Want More Value from Analytics? Ask the Right Questions.

When it comes to analytics, if you don’t get the questions right the answers may not matter. Bad or ill formulated question sets (or as we will call them in this blog, “Analytics Question Space”) lead to answers that are far less usable then they should be.

Just like the joke about the Genie and the Three Wishes, you need to be careful what you ask for. One example of the joke is:

A poor starving peasant couple are granted three wishes and the woman, just taking the first thing that comes to her mind, wishes for one sausage, which she receives immediately. Her husband, pointing out that she could have wished for immense wealth or food to last them a lifetime, becomes angry with her for making such a stupid wish and, not thinking, wishes the sausage were stuck on her nose. Sure enough, the sausage is stuck in the middle of her face, and then they have to use the third wish to make it go away, upon which it disappears completely.

And just like the wishes in the joke we find that when it comes to analytics people too often choose their questions badly.

Why do I say this? On reason is based on observation of Fortune 1000 companies and the number of Excel Spreadsheets that they use to analyze their data. A few years ago I had an analyst asked me ‘Why don’t we have a tool that will take the results from report A and add them to report B and place them into the same Excel spreadsheet so I can analyze them without have to do the cut and paste myself?’
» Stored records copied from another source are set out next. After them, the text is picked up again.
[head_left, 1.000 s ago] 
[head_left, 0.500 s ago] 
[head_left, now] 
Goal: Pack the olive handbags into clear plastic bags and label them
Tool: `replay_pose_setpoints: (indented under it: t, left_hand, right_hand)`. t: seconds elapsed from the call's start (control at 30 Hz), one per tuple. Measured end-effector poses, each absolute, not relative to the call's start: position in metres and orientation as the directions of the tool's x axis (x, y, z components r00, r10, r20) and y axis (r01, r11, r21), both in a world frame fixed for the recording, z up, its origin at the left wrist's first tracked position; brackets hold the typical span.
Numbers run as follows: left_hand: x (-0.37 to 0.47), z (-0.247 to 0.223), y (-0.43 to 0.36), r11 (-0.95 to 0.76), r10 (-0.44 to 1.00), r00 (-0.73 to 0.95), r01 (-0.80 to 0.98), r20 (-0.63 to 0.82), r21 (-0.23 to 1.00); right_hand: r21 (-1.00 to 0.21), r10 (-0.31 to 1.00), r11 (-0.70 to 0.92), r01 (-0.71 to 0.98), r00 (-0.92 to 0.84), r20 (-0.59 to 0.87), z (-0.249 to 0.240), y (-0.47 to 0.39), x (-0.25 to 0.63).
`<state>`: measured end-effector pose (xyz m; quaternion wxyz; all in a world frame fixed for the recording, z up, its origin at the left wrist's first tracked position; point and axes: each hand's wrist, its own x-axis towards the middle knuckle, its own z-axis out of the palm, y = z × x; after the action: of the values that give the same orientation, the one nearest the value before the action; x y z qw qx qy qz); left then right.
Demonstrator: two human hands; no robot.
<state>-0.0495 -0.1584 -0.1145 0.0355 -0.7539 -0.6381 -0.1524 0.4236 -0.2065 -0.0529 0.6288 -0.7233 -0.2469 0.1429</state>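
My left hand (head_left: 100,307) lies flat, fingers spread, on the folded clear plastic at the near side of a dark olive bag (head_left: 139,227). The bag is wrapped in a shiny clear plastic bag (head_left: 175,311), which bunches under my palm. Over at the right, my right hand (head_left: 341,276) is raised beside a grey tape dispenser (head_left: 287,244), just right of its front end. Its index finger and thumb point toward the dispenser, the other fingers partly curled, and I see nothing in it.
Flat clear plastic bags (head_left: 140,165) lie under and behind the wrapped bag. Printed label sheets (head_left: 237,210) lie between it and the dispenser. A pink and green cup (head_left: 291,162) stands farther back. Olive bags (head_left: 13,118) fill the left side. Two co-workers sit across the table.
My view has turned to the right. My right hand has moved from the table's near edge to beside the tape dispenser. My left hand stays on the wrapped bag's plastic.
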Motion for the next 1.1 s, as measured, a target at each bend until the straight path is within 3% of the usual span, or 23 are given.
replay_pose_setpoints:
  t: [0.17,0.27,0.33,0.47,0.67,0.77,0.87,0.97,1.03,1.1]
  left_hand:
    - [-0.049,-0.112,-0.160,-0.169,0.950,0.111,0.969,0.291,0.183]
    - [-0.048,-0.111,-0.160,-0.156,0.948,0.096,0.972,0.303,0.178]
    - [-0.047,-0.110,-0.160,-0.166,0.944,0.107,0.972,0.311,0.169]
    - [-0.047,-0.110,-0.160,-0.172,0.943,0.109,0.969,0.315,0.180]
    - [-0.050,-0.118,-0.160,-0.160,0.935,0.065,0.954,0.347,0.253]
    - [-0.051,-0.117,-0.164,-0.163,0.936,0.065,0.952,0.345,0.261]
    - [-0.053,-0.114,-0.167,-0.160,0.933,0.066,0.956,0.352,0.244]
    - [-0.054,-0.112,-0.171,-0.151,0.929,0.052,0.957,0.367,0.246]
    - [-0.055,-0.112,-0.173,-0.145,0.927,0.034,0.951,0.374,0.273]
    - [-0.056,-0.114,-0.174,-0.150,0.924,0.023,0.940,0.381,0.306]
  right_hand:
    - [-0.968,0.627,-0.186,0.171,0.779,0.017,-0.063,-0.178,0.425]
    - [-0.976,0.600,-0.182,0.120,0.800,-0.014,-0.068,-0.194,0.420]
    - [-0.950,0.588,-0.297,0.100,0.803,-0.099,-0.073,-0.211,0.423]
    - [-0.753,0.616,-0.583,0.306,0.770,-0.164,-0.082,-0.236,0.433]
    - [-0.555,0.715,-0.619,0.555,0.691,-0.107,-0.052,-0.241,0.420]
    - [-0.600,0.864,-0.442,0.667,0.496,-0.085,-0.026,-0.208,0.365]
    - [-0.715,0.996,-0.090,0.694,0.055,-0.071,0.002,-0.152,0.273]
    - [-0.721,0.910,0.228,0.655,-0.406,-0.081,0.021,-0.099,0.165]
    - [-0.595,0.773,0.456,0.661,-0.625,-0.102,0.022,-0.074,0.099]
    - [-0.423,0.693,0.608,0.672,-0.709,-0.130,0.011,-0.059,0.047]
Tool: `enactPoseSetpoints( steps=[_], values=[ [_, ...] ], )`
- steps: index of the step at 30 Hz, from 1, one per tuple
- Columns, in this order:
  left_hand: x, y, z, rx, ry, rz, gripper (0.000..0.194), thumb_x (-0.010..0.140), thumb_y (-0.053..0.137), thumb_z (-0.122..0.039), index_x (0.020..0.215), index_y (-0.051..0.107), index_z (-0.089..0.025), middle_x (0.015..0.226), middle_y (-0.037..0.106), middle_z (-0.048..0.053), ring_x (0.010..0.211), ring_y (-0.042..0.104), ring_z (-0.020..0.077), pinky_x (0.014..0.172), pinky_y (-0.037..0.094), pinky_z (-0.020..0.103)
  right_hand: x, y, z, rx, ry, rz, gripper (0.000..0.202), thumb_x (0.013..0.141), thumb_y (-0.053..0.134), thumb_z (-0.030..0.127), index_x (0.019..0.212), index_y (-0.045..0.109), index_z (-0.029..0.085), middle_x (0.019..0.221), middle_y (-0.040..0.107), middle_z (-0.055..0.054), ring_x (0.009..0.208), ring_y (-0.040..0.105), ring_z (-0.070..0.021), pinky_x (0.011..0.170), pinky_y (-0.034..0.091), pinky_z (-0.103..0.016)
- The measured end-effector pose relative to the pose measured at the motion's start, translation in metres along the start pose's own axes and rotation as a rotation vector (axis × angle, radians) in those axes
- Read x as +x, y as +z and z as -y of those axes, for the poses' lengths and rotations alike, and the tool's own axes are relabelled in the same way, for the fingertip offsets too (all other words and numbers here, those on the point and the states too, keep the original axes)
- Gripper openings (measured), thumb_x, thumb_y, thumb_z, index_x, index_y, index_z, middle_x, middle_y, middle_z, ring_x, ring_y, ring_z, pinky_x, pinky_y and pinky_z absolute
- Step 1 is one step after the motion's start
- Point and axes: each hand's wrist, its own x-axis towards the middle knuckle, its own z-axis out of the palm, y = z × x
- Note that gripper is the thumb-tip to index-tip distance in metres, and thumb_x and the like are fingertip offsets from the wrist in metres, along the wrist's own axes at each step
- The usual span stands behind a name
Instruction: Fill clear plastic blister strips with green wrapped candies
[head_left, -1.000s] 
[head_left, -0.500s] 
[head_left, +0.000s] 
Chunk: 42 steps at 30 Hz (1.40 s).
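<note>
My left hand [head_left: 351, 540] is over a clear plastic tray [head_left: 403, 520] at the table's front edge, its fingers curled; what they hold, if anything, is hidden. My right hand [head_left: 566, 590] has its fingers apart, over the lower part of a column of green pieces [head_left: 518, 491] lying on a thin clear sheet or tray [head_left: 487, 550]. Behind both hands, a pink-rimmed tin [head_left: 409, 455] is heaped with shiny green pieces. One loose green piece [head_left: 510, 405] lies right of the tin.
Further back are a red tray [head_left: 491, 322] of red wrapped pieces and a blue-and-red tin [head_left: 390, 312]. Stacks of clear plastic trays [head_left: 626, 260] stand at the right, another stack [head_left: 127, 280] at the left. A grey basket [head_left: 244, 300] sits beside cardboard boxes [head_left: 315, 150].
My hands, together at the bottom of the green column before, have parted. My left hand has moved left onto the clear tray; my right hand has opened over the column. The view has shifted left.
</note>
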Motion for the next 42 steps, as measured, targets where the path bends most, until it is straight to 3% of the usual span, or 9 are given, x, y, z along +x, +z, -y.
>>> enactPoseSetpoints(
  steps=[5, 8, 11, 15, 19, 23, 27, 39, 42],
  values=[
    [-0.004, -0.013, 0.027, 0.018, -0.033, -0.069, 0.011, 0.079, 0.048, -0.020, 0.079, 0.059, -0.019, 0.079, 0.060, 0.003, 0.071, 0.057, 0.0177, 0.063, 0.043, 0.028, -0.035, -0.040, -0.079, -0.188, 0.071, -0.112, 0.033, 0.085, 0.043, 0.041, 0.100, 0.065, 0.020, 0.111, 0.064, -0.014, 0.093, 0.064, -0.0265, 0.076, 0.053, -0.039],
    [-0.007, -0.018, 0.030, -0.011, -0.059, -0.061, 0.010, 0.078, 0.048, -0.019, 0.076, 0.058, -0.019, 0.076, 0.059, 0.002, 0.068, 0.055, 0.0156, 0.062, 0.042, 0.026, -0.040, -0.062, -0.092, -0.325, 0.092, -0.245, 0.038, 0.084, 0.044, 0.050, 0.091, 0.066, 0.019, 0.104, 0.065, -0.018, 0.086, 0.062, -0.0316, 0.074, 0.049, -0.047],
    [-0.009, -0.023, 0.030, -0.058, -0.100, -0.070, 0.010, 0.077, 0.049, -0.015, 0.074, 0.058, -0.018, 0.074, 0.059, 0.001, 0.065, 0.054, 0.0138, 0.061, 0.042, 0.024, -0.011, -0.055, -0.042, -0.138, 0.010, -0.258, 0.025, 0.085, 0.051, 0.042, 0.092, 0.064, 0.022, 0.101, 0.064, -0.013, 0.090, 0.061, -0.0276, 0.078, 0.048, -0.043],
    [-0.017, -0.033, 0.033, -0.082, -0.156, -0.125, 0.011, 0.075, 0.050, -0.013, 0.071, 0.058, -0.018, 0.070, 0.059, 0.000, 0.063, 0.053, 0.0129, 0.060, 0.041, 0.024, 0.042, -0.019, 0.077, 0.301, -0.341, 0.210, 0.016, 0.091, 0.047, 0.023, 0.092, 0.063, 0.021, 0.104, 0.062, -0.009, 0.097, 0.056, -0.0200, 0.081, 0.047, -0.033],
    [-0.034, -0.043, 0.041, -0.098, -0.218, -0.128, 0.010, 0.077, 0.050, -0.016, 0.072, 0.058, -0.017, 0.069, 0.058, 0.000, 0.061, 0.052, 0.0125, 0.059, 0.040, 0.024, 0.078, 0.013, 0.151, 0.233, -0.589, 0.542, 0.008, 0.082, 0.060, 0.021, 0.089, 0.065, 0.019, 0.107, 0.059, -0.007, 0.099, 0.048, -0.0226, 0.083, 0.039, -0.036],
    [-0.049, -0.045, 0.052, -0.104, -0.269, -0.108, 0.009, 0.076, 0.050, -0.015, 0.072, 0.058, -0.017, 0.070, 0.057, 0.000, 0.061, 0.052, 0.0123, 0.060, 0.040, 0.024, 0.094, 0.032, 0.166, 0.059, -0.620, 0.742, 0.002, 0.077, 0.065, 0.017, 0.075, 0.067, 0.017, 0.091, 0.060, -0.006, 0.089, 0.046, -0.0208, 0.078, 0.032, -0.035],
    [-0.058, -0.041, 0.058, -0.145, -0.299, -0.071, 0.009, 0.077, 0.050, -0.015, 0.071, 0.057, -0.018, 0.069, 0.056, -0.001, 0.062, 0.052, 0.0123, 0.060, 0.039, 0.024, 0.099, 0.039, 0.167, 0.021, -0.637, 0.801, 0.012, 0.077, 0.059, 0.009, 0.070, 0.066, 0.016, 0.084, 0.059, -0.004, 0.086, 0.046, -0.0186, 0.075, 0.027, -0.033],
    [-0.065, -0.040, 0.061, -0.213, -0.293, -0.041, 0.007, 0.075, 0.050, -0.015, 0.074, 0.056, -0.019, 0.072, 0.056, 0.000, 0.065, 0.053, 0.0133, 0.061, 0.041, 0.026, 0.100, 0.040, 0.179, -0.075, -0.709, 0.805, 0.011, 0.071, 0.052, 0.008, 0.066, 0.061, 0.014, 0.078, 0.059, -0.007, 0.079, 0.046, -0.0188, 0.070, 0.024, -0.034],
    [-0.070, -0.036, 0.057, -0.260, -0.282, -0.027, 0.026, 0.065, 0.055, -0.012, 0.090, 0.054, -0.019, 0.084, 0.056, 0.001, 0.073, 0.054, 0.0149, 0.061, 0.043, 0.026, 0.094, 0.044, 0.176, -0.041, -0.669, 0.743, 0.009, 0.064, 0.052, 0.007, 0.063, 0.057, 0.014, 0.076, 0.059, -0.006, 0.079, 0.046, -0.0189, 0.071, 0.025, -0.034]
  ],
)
I told her we have such at tool. The real surprised came when she found out that it was the same tool they were using to develop the two original reports. The reason why the results weren’t in the same report was no one ever asked. But the issue goes further. Once she got the spreadsheet she did the same series of manipulations each week until she got the information that she needed to allow her to make the decisions and recommendations that were the core of her job. In essence an analytics tool was being used to extract data to Excel where it can then be analyzed. Somewhere along the way, someone asked for the single sausage. Not for what they really needed.

As the discussion proceeded, I asked about additional data she would have liked to make the analysis better. She had lots of good ideas. She also said she didn’t have the time to combine and manipulate more spreadsheets. Analytics were sub-optimized.

It is not a matter of assigning blame to the analyst or the IT organization or anyone else involved in the process. The point is how to do it better.

Doing it Better

 The root cause of the problem is really not asking the right question or set of questions. Lets define a “question space” as being the set of questions (and their associated answers) required to make a decision. Let’s take an example from The Stelter Company, an organization that, per their mission, specializes in “Personal Philanthropy marketing services to strengthen connections with donors and to inspire charitable giving.”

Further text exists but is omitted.